Так закончилось последнее школьное лето, но осталась дружба да десять августовских ночей в Кобыляках, которые им никогда не забыть.
Прошло три года.
И год почти, как погибла Настя.
Осенью пошла вместе с родителями в турпоход, развели вечером костер на привале, а под ним, как потом оказалось, еще с войны притаилась неразорвавшаяся мина... и не стало семьи Дашковых, и лишь на городском кладбище семейная фотография, вкрапленная в холодный гранит, напоминала, что жили когда-то такие люди на земле.
Алеше эту страшную весть, не доверив письму, привез прямо в Армию Санька Шатров, которого служить не взяли, а выдали «белый билет».
- ... Такие вот дела, брат... , - выдохнул он и, возможно, впервые в жизни заплакал.
Алеша тогда не плакал, слезинки не проронил, только поседел за одну ночь. Даже на могилку Настеньки не смог он тогда попасть, так как через неделю закончил он с товарищами учебку и, постукивая на стычках колесами, повез их поезд к афганской границе.

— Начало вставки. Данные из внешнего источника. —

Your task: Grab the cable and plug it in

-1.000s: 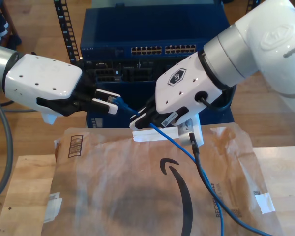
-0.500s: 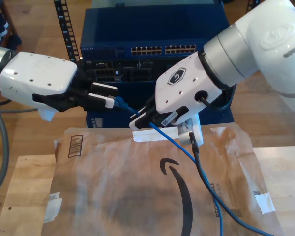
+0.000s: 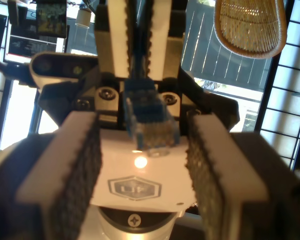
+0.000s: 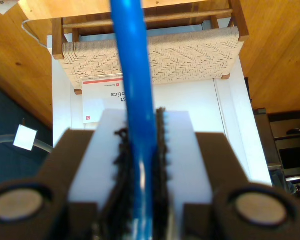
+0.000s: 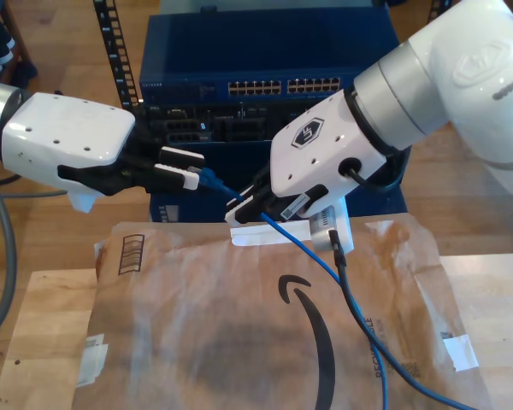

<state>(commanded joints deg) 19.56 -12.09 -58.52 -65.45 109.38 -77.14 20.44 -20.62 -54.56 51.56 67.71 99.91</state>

Скрывая свое горе от друзей-товарищей, служил Алеша верой и правдой: первым подымался в атаку, а если надо было, то и телом прикрывал своих боевых побратимов.
Вернувшись после госпиталя домой - его комиссовали раньше на полгода - геройством своим никогда не хвастался, но орден Красной Звезды да длинный рубцеватый шрам, косым пробором рассекавший седую прядь волос, говорили о многом.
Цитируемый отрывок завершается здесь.